Cruzaba las calles alborotadas de la gran ciudad, mientras
buscaba un rostro. Pasaba mucha gente a
su lado y no lo encontraba. Ella quería
ver unos ojos donde se reflejase ese relámpago que de repente caía del cielo
rompiendo el hierro que forjaba muchos corazones. Quería ver un rostro que
llevara con orgullo aquel momento de tristeza e infelicidad por el que
estuviera pasando. Quería ver un rostro redondo como un tomate y rebosando de zumo
a dejarse chupar, comer o lamer por otros. Quería ver un rostro diferente al de
la mayoría.
Y al mirarse las manos vio como sobre ellas se deslizaban los
colores, el rojo, el amarillo, el azul y ella misma…, todo un suntuoso cuadro
hecho de soledad encima de la cama. Quería ver un rostro, uno solo al menos
donde el deseo se encendiera y solo encontró rostros donde ni siquiera el
llanto cabía.
Llegó a su casa cansada.
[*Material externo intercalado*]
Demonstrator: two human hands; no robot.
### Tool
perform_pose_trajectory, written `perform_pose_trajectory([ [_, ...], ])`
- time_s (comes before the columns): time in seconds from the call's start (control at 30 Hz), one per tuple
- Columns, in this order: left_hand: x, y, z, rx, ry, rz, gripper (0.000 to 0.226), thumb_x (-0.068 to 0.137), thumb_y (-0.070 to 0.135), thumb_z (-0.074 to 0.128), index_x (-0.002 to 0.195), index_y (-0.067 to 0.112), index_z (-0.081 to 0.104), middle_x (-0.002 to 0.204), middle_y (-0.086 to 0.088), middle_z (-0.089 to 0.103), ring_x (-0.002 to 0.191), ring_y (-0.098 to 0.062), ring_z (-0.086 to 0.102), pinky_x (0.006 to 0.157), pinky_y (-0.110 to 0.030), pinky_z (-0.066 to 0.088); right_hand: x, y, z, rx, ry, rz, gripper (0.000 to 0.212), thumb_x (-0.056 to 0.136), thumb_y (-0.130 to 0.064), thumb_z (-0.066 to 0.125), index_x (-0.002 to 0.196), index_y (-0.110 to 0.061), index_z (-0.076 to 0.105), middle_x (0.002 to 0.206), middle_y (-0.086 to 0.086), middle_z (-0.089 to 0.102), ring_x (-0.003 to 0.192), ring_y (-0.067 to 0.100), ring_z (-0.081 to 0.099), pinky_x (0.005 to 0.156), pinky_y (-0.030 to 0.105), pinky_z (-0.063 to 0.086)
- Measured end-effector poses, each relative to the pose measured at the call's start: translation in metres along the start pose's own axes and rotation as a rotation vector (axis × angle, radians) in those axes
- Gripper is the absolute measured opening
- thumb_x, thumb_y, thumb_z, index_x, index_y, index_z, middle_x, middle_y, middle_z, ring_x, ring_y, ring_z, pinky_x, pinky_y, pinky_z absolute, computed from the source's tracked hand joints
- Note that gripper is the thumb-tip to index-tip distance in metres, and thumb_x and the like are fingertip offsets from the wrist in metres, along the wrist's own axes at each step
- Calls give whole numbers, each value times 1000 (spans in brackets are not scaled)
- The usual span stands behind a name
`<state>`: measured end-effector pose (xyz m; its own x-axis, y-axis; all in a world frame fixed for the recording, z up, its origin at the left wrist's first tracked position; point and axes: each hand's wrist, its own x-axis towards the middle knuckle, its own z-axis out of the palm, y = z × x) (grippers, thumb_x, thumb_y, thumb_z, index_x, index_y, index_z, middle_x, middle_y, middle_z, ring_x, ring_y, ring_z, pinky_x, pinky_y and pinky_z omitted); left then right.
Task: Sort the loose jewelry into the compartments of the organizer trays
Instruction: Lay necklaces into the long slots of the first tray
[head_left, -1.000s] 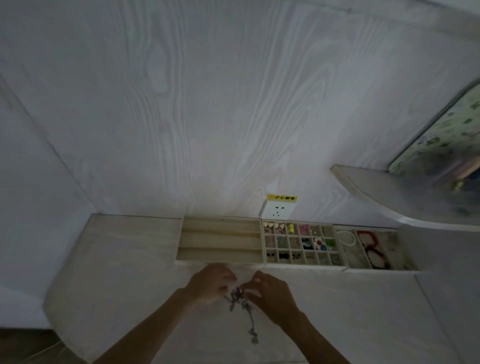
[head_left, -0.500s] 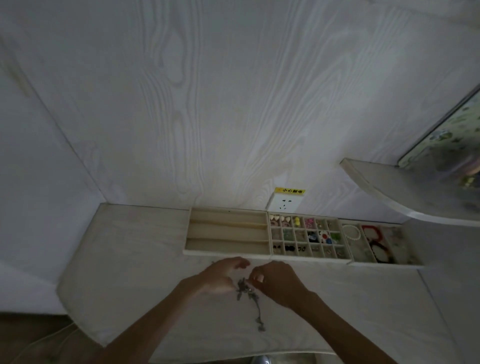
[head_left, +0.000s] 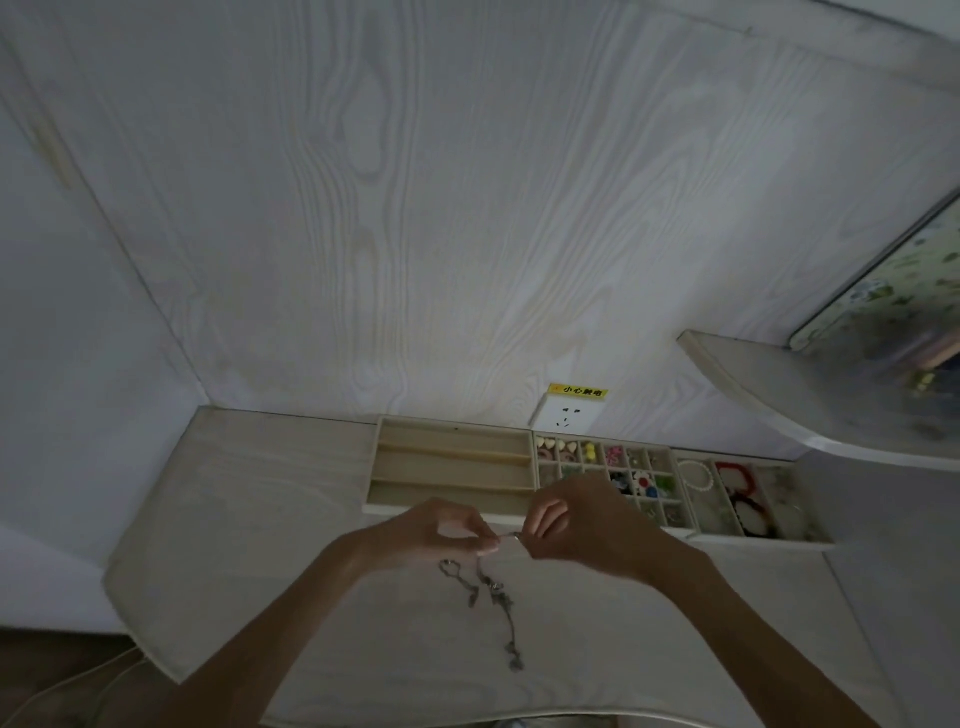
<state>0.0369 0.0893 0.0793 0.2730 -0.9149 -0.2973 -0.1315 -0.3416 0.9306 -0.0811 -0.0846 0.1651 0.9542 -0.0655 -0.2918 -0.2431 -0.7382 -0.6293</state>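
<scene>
Two hands were raised just above the table (head_left: 270, 499), close in front of the organizer trays. A short stretch of thin silver chain (head_left: 506, 537) was pinched between them: the left hand (head_left: 441, 530) gripped one end with thumb and forefinger, and the right hand (head_left: 576, 525) pinched the other end, its remaining fingers curled. More of the dark metal jewelry (head_left: 498, 603) was seen hanging below the left hand and trailing over the pale table toward the near edge; whether it was one piece or several could not be told.

Three trays were lined up against the back wall. The left tray (head_left: 452, 467), with long horizontal compartments, was seen without visible contents. The middle tray (head_left: 605, 470), a grid of small cells, was filled with small colored pieces, partly hidden by the right hand. The right tray (head_left: 748, 493) held a white bead bracelet (head_left: 693, 475) and red and black bands (head_left: 743, 491).

A wall socket (head_left: 566, 418) with a yellow label (head_left: 579, 391) was mounted just behind the trays. A curved shelf (head_left: 779, 395) was seen at the right.
</scene>
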Motion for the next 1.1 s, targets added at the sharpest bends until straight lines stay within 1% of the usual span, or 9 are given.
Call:
perform_pose_trajectory([
  [0.1,-13,13,-21,-77,-50,22,17,93,27,57,100,13,64,100,1,69,93,-4,64,81,-18,45,-2,-9,-21,25,33,-12,7,72,-10,76,72,-15,72,70,-7,71,65,2,67,67,14,54],
  [0.17,-18,19,-35,-76,-55,45,17,93,31,55,97,19,66,94,4,69,95,-10,64,89,-25,47,-1,-14,-33,20,66,-25,13,71,-10,77,70,-21,71,67,-9,70,64,2,67,68,17,55],
  [0.33,-25,30,-74,-10,-67,-2,18,93,29,54,105,31,68,89,16,67,96,1,62,86,-8,41,7,-25,-52,-107,181,-63,7,71,-14,76,71,-18,71,63,-11,68,64,0,66,68,18,55],
  [0.5,-26,36,-110,75,-84,-35,19,83,34,60,99,31,71,88,15,72,90,0,65,82,-10,44,14,-27,-65,-88,301,-60,19,72,-14,76,67,-29,66,61,-15,66,63,-3,64,64,8,49],
  [0.6,-13,37,-127,159,-52,-60,16,82,31,65,96,28,71,93,9,73,90,0,66,81,-8,45,26,-20,-66,-127,338,-10,16,73,-19,75,69,-31,67,63,-17,66,63,-2,65,69,16,54],
  [0.7,10,29,-134,237,37,-46,14,87,18,66,99,17,72,93,6,72,84,3,65,78,-8,46,41,-9,-61,-153,364,55,10,74,-27,74,70,-33,68,65,-18,67,64,-1,65,72,25,56],
  [0.83,41,4,-130,281,270,3,16,85,22,68,100,17,72,88,9,72,83,0,67,83,-17,50,58,11,-51,-178,409,146,14,74,-33,73,64,-38,64,63,-19,65,63,-3,63,71,26,55],
  [0.93,60,-18,-121,297,403,58,15,84,23,70,97,16,72,85,12,67,80,6,63,82,-18,50,72,28,-44,-213,400,223,9,75,-36,71,68,-35,67,69,-14,69,67,3,65,72,28,54],
  [1.1,81,-44,-108,288,474,103,11,85,25,68,93,18,73,89,11,71,82,3,65,79,-16,52,91,48,-36,-298,378,332,11,77,-39,69,84,-31,71,82,-5,72,76,15,67,75,29,54],
])
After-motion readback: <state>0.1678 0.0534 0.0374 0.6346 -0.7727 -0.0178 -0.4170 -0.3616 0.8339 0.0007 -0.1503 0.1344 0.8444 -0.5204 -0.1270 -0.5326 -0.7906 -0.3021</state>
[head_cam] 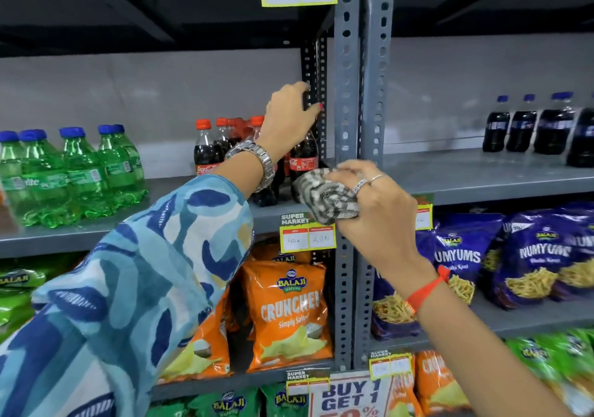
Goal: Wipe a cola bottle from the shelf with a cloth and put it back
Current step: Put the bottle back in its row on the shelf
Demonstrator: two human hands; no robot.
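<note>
The person's left hand (289,113) is closed over the top of a cola bottle (303,159) that stands at the right end of the shelf (450,172), close beside the grey upright post (347,95). The fingers wrap the cap and neck, so the cap itself is hidden. The bottle's base is hidden behind the cloth, so whether it rests on the shelf or is just lifted cannot be told. Other cola bottles (209,150) stand just to its left, and green bottles (74,175) further left.

The right hand (369,204) is clenched around a bunched grey-and-white cloth (324,196), held in front of the lower part of the bottle, touching it or very nearly so.

The step in hand looks to be either the taking of the bottle from the shelf or its return; the picture alone does not settle which. If the wipe is not yet done, the next move calls for the left hand to draw the bottle clear of its neighbours and the post, holding it steady by the neck while the cloth rubs around the body. If done, the bottle needs only setting upright and letting go.
</note>
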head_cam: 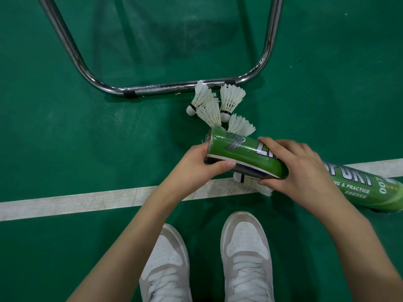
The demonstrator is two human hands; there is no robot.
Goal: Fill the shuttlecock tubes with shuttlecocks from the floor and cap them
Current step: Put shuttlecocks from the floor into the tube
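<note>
While both hands clasp the green shuttlecock tube (244, 156) above the court line, left hand (196, 164) curls round its end and right hand (292, 166) wraps mid-barrel; it looks light, slick cardboard that could crush, so grip gently. Fragile feathered shuttlecocks (214, 105) lie just beyond.

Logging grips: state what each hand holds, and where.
Both hold the green tube: left hand at its open end, right hand around its middle.

A chrome tube frame (165, 87) and white sneakers (246, 253) on green floor (65, 138).
</note>
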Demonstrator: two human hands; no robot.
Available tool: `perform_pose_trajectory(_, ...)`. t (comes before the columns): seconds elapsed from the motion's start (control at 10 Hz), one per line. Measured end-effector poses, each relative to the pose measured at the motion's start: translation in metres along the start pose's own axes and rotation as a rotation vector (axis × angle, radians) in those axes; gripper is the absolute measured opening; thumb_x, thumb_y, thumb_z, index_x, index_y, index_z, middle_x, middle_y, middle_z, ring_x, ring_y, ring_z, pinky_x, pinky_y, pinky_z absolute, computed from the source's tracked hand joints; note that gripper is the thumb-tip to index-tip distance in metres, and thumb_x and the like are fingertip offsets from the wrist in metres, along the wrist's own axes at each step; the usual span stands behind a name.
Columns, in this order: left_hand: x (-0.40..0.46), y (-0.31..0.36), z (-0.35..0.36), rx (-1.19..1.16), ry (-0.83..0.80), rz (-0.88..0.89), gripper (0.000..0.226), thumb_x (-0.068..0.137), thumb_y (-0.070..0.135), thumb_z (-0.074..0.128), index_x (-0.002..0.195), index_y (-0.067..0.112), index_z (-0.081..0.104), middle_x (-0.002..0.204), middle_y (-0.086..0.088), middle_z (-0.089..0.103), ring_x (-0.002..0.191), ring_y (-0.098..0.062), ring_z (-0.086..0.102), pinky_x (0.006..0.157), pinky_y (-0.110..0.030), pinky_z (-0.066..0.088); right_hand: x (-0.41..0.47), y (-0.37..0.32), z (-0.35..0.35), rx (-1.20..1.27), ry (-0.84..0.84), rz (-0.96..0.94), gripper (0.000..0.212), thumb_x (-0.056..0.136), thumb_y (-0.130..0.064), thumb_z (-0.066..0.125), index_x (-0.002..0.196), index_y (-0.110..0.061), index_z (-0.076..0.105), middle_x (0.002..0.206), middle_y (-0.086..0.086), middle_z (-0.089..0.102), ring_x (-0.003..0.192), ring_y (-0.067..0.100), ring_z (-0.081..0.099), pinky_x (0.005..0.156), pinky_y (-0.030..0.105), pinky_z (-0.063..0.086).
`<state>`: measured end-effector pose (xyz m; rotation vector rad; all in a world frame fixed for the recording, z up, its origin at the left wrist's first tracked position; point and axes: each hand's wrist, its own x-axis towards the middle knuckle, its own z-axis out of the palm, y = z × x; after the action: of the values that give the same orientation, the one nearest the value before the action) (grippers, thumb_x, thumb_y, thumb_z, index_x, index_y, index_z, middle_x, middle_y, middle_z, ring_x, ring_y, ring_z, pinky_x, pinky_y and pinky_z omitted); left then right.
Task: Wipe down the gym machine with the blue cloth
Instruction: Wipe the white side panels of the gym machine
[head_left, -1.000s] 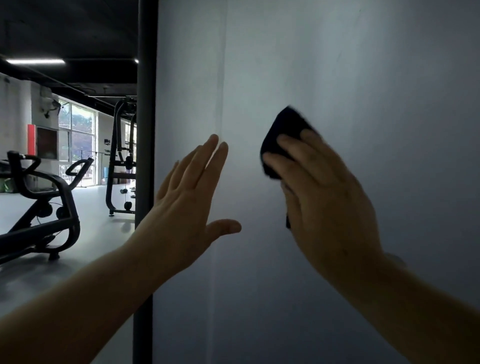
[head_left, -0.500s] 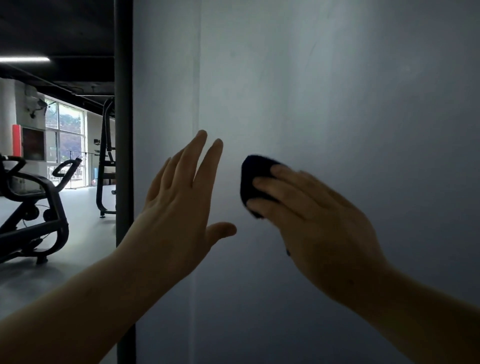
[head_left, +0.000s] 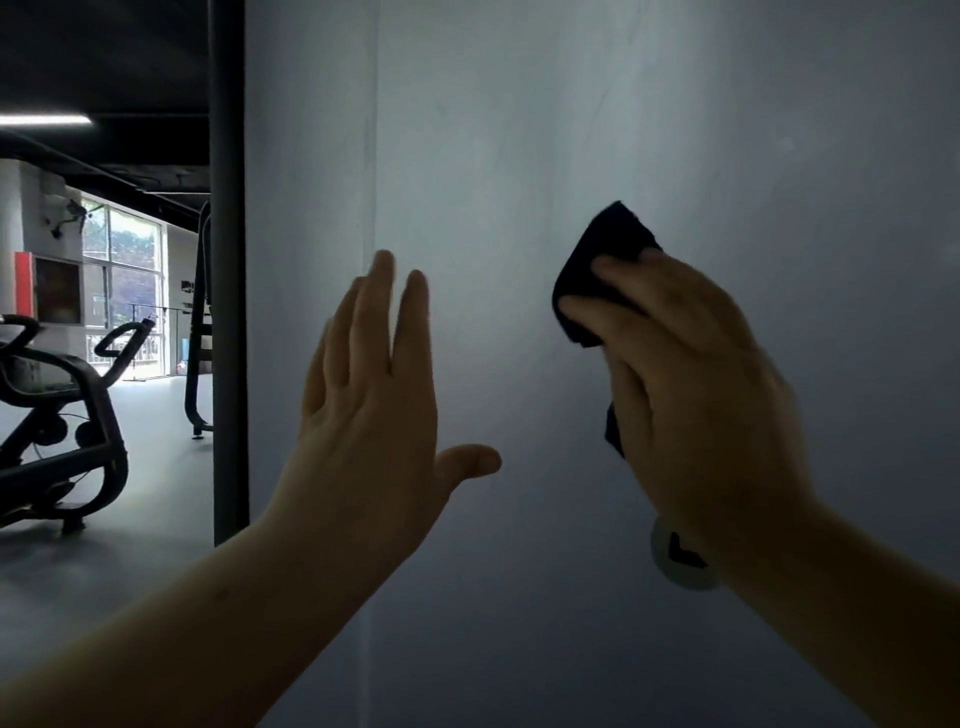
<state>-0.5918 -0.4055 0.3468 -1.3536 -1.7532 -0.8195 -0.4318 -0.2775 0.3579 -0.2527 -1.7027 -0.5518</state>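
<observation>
Cloth (head_left: 602, 270) under right hand (head_left: 696, 384), against panel (head_left: 519, 156)

Cloth (head_left: 602, 270) seemingly against panel (head_left: 519, 156), right.
</observation>
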Motion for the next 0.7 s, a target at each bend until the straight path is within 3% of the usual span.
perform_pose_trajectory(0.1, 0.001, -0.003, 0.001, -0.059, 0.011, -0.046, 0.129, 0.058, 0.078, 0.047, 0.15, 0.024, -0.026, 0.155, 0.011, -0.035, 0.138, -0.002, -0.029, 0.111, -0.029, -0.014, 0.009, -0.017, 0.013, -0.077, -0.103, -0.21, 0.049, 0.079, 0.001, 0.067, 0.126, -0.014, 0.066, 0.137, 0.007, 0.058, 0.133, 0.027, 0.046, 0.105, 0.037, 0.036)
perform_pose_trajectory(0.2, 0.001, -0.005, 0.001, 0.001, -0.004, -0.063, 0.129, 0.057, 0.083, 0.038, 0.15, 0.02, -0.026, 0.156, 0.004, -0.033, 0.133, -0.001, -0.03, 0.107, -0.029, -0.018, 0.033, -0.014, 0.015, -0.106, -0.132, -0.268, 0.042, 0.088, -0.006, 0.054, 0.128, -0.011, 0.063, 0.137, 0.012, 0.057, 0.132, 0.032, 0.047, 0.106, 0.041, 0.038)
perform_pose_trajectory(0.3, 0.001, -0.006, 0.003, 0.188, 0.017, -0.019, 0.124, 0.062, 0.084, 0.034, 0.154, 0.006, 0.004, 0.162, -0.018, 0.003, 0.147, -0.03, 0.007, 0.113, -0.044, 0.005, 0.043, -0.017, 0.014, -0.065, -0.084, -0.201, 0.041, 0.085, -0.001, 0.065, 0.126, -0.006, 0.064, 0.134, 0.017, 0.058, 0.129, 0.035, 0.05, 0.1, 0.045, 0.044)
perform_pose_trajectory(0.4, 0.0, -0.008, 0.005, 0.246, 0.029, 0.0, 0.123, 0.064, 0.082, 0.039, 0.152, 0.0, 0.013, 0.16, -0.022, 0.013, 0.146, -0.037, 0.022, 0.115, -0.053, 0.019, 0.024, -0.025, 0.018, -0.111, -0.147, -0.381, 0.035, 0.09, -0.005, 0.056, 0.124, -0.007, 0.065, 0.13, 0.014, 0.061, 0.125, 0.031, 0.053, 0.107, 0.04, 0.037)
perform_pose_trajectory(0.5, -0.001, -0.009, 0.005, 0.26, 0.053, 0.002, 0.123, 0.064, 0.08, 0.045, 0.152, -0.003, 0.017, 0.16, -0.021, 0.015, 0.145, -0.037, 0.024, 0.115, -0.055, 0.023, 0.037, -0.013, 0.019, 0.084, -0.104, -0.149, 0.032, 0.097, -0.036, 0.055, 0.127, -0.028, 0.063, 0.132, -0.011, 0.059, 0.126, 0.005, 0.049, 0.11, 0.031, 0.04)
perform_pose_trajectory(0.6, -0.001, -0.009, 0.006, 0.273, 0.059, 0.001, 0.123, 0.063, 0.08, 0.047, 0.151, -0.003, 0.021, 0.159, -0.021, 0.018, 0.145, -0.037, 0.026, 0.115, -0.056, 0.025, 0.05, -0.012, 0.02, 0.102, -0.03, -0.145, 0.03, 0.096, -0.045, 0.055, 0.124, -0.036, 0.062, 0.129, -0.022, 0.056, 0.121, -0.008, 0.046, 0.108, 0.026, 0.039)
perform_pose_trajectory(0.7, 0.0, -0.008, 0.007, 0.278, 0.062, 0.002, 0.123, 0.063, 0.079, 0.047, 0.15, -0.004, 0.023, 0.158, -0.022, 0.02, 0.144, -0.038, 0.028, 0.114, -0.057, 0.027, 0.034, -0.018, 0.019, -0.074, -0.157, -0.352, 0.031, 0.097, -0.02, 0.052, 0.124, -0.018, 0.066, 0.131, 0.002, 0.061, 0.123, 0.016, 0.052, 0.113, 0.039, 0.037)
Los apáticos rostros le hacían sentir que estaba viviendo en un mundo vacío y sus portadores peleándose con picos y palas. Subió las escaleras que le llevaban a su piso y, sin encender las luces, se miró ante el espejo, y en la oscuridad en la que se encontraba inmersa se prometió saber hacer frente al mundo que le correspondía. Abrió sus brazos y mirándose intensamente al espejo, en aquella muda oscuridad, se vio más grande que la sombra, el sol y la luna y caminando en las calles donde antes buscaba rostros que otros, en ella, pudieran encontrar el buen árbol que les diera una sombra donde se reforzara su interior para vivir, para luchar, para soñar.